What to produce:
Copy each line of the entries that contains the word "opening".

____

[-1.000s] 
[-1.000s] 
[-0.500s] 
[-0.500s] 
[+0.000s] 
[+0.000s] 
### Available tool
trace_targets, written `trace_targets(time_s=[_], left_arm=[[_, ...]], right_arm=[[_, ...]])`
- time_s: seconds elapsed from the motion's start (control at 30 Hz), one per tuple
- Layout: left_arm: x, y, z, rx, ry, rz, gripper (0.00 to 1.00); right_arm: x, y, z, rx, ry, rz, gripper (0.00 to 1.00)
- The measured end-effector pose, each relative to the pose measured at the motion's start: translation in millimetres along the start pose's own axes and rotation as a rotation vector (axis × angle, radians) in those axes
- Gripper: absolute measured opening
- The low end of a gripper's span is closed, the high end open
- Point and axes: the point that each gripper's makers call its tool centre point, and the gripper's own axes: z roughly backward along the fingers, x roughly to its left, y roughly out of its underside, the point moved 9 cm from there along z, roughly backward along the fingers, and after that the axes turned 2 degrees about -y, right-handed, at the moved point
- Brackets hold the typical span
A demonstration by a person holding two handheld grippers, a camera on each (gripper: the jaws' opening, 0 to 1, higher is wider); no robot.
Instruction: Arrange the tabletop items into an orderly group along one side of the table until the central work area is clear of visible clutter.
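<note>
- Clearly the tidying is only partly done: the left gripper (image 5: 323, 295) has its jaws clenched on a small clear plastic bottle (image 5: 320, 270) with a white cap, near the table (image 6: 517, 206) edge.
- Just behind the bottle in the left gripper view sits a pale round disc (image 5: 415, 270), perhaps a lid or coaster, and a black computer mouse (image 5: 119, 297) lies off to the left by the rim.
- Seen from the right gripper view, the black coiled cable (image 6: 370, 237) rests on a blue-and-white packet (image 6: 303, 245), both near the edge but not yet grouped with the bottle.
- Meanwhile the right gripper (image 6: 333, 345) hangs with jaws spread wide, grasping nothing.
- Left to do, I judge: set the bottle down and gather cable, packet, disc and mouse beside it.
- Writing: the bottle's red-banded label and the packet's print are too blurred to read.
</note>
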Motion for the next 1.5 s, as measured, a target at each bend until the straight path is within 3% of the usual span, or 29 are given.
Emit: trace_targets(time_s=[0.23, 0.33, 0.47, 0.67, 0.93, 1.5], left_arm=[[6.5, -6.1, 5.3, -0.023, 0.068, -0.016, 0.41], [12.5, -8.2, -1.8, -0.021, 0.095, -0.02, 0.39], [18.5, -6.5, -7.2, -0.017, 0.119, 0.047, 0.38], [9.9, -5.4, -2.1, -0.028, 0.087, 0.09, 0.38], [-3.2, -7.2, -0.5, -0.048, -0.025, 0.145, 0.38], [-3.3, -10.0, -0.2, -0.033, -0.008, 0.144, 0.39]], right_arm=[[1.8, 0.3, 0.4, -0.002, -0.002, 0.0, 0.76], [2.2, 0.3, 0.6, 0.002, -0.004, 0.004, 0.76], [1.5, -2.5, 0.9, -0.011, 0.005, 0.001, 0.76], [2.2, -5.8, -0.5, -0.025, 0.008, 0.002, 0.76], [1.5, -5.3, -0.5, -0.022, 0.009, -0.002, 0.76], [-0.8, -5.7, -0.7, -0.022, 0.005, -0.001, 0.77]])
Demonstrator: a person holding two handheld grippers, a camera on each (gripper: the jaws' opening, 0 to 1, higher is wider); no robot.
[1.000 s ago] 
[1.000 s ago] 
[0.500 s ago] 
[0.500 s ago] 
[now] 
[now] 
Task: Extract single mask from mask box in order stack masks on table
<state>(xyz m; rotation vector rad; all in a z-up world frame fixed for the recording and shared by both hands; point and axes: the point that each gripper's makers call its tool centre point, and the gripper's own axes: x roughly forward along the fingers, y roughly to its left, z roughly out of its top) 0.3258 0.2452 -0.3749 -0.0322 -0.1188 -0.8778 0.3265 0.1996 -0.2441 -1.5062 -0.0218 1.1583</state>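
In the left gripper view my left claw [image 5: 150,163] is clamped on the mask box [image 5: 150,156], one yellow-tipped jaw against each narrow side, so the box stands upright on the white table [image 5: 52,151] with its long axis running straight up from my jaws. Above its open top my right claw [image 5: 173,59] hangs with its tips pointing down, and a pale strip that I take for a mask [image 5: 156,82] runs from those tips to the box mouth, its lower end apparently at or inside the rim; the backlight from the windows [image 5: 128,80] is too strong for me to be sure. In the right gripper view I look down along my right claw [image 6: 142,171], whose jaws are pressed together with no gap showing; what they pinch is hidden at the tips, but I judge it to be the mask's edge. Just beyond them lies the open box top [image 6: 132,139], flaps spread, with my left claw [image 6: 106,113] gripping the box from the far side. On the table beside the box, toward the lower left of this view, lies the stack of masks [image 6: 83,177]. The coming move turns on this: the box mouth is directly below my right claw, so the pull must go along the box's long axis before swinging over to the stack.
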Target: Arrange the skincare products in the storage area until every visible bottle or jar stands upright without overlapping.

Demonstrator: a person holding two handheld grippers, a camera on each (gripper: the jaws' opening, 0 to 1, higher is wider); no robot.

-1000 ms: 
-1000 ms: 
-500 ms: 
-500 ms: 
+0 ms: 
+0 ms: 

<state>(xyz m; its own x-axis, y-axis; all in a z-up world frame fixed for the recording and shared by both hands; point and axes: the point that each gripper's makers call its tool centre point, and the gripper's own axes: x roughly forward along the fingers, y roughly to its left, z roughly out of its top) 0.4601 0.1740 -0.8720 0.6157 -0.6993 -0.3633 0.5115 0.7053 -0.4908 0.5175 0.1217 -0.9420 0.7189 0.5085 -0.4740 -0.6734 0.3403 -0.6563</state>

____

Finished task:
- Gripper: absolute measured opening
A demonstration by a person holding two handheld grippers, a camera on each (gripper: the jaws' opening, 0 to 1, higher is wider); no robot.
Demonstrator: a person holding two handheld grippers, a camera on each (gripper: the jaws' opening, 0 to 1, higher is wider); no robot.
Demonstrator: a person holding two handheld grippers, a camera on each (gripper: the jaws' opening, 0 to 1, higher is wider); no robot.

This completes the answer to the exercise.